The best parallel for the Brussels corbel is to be found on fol. 181r of a manuscript Hugo von Trimberg’s ‘Der Renner’ (The Horseman) in Leiden’s University Library, showing Sloth as a lady riding an ass with a devil placing a large pillow behind her head. Hugo von Trimberg was born around 1230 in Wern(a) and died sometime after 1313 in Bamberg, where from 1260 to 1309 he had been rector of the collegiate church of St Gangolph. This was unusual as Hugo was not a cleric but a family man with a wife and children. Hugo wrote various treatises in Latin for the use of preachers, as well as saints’ lives and a manual with summaries and short biographies of the best known Latin authors. ‘Der Renner’, written between 1296 and 1313, is a treatise about the seven deadly sins, hôchfart, gîtikeit, frâz, unkiusche, nît, zôrn und lâzheit and the types of person prone to succumbing to or the sort of behaviour characteristic of each sin and these are discussed through exemplary tales, stories, allegories and fables. It is his only surviving work in the German tongue (we know of four others) and is considered to be his ‘magnum opus’. With 26.611 verses it is the longest moralizing didactic poem in German. Von Trimberg wrote it in German so that its content would be accessible to the general public. It exists in various manuscripts, attesting the work’s popularity in the 14th and 15th centuries.

Slackening the bow

Luckily for us, even in the Middle Ages there were also those who advised relaxation and among them not the least of saints and scholars. Their role-model was Saint John the apostle, who, according to the 6th-century author Cassiodorus, whose account was recorded in Jacobus de Voragine’s 13th-century Golden Legend, had been given a partridge in which he took great joy. The saint held it in his hands, stroked it and played with it, when one day a young man passed by who made fun of him, saying he was wasting his time and was acting like a child. St John replied by asking the young man what he had in his hand and for what purpose. The young man replied it was a bow used for shooting birds and animals. The apostle then asked him to demonstrate this and the young man bent his bow. When the apostle went on stroking the bird and said nothing, he slackened his bow. St John then asked him why he did that, to which the young man replied that holding the bow bent would weaken it. And this is where St John explained that is was likewise with man. If he had to work all the time, he would weaken. A man therefore needed relaxation once in a while to acquire new strength, in order to do better.
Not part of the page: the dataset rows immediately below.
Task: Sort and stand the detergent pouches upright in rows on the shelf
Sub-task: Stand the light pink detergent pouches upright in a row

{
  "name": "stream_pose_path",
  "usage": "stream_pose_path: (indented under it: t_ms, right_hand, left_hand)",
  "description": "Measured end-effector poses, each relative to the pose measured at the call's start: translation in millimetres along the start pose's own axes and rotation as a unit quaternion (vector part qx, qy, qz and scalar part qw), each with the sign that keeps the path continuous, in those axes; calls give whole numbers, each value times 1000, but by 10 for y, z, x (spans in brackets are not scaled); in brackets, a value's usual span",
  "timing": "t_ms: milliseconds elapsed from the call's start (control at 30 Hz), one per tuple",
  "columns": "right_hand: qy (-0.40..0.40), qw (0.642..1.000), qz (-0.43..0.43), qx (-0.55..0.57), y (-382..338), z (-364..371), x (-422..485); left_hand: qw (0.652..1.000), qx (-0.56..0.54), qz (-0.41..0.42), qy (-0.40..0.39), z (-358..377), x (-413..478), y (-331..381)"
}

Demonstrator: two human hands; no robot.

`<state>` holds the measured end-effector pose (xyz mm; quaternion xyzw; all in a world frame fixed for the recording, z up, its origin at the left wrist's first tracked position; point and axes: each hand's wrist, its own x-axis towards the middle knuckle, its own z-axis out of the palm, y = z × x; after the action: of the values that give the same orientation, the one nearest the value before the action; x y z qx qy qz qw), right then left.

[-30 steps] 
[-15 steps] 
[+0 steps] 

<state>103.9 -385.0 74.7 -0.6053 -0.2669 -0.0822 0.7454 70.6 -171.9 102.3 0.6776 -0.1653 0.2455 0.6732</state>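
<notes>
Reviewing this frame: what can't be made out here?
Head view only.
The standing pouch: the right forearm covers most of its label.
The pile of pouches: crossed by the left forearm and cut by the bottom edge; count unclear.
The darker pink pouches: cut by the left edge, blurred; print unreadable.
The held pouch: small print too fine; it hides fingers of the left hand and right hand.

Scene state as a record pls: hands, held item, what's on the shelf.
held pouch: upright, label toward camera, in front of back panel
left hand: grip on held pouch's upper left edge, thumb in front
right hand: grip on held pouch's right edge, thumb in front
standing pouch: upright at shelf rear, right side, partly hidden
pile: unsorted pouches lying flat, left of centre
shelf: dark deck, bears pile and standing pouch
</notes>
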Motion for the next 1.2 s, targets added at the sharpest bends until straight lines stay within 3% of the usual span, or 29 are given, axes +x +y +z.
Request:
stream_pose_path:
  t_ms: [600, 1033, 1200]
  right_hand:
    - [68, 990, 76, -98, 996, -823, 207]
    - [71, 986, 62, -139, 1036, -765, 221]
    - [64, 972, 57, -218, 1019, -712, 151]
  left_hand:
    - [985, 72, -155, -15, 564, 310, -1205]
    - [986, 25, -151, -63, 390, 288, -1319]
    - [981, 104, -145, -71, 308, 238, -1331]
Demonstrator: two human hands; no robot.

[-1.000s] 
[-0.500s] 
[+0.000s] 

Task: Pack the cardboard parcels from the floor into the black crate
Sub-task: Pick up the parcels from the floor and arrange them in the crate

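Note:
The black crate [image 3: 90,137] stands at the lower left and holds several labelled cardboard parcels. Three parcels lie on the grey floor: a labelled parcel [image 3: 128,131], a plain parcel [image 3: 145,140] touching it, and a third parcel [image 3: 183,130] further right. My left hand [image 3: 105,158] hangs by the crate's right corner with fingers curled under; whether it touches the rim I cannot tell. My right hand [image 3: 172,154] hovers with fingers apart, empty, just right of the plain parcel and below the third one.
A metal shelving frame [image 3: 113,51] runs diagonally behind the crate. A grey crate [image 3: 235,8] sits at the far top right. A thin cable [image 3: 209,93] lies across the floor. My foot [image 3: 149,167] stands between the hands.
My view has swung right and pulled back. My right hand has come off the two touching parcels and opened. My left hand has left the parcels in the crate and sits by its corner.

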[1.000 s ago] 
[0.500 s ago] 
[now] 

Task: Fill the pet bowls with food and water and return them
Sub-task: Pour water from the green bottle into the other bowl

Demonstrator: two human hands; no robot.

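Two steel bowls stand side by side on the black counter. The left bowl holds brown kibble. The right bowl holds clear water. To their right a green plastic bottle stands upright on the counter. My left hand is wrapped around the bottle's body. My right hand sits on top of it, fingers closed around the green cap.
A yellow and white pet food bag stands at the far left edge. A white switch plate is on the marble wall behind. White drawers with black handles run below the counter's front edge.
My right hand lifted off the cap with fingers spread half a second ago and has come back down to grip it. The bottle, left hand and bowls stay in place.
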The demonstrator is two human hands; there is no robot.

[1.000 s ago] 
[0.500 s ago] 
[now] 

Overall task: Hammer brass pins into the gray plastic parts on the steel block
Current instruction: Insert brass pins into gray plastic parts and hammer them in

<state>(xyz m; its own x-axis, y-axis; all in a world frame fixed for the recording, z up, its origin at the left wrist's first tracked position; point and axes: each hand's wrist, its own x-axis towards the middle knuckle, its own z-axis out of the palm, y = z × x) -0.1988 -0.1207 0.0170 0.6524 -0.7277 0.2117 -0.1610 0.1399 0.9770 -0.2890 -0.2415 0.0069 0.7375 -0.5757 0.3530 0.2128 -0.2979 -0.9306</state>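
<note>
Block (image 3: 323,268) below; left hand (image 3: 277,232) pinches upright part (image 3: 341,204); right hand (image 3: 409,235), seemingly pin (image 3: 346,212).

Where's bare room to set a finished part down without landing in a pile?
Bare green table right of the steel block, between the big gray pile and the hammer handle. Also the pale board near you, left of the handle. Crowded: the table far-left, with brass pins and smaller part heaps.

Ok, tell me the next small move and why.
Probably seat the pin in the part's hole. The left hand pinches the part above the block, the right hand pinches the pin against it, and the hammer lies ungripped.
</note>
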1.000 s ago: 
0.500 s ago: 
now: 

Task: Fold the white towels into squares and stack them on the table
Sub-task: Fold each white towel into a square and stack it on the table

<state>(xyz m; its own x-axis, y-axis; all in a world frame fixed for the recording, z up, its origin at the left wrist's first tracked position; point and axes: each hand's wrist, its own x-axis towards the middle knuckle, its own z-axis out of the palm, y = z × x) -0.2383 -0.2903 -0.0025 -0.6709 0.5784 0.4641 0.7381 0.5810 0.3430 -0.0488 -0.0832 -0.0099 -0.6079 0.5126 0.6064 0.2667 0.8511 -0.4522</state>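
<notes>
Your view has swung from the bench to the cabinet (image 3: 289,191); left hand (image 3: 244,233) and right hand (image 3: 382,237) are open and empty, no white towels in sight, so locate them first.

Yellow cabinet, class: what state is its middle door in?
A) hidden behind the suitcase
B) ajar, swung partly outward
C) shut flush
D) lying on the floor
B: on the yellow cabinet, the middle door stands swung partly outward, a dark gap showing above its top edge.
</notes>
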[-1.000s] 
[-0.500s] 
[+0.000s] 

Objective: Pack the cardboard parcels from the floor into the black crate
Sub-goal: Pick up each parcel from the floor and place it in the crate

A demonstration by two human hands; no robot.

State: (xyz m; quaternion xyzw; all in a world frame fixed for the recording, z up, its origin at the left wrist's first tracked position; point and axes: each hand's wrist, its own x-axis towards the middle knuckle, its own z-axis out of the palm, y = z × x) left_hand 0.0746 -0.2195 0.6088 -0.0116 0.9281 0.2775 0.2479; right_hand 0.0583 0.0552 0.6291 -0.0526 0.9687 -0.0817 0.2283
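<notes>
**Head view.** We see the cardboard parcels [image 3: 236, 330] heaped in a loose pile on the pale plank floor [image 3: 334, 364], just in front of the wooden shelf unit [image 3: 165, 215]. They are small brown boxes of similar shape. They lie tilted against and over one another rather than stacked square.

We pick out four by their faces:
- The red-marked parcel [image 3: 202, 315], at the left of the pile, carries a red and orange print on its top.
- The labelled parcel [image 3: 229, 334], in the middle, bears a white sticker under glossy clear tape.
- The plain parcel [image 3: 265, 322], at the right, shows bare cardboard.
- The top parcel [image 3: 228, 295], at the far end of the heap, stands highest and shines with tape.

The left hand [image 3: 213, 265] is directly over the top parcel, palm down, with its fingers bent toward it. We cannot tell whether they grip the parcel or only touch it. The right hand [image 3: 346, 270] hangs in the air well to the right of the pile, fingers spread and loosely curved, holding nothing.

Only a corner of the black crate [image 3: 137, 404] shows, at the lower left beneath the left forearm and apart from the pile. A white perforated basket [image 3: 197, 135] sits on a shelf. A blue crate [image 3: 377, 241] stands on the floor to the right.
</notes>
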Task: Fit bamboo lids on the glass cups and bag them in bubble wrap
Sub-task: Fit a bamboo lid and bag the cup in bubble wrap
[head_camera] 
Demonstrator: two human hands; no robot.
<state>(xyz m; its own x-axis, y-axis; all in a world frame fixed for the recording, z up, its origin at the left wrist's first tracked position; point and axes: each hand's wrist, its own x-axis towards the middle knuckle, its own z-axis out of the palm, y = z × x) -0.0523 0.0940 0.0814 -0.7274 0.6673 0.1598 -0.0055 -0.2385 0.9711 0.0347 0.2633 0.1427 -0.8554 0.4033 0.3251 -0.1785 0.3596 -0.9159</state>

Echoing Aristotle’ Nicomachean Ethics Thomas of Aquino (c. 1225-1274) held that recreation and pleasure were means leading to virtuous behaviour as well as physical health. He thought it “proper for a person to amuse himself for a time so that later he may work harder. The reason is that relaxation and rest are found in amusement. But, since men cannot work continuously, they need rest. Hence it is clear that amusement or rest is not an end because this rest is for the sake of activity in order that afterwards men may work more earnestly”.

So for now, I would say, pillows up, so we can all start again refreshed at the beginning of the semester.